The word "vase" marks the lines you need; copy each of them from the data.
[Available data Boundary: Start]
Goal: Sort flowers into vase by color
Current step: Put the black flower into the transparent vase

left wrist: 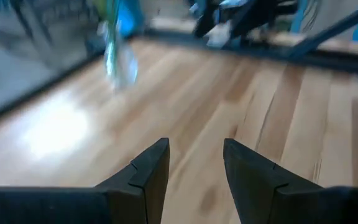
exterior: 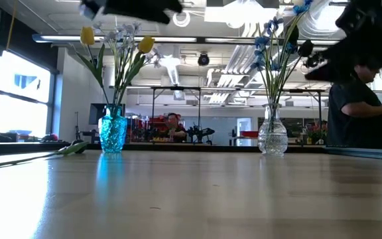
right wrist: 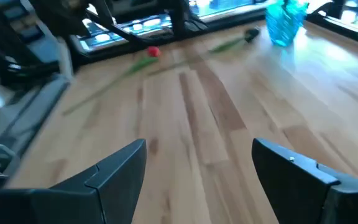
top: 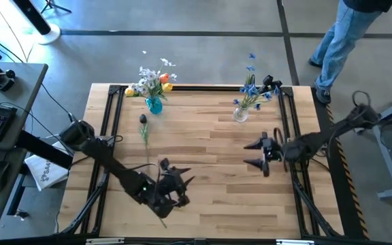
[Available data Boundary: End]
## Task answer
Goal: Sort flowers into vase by color
Current step: Put the black flower into the transparent vase

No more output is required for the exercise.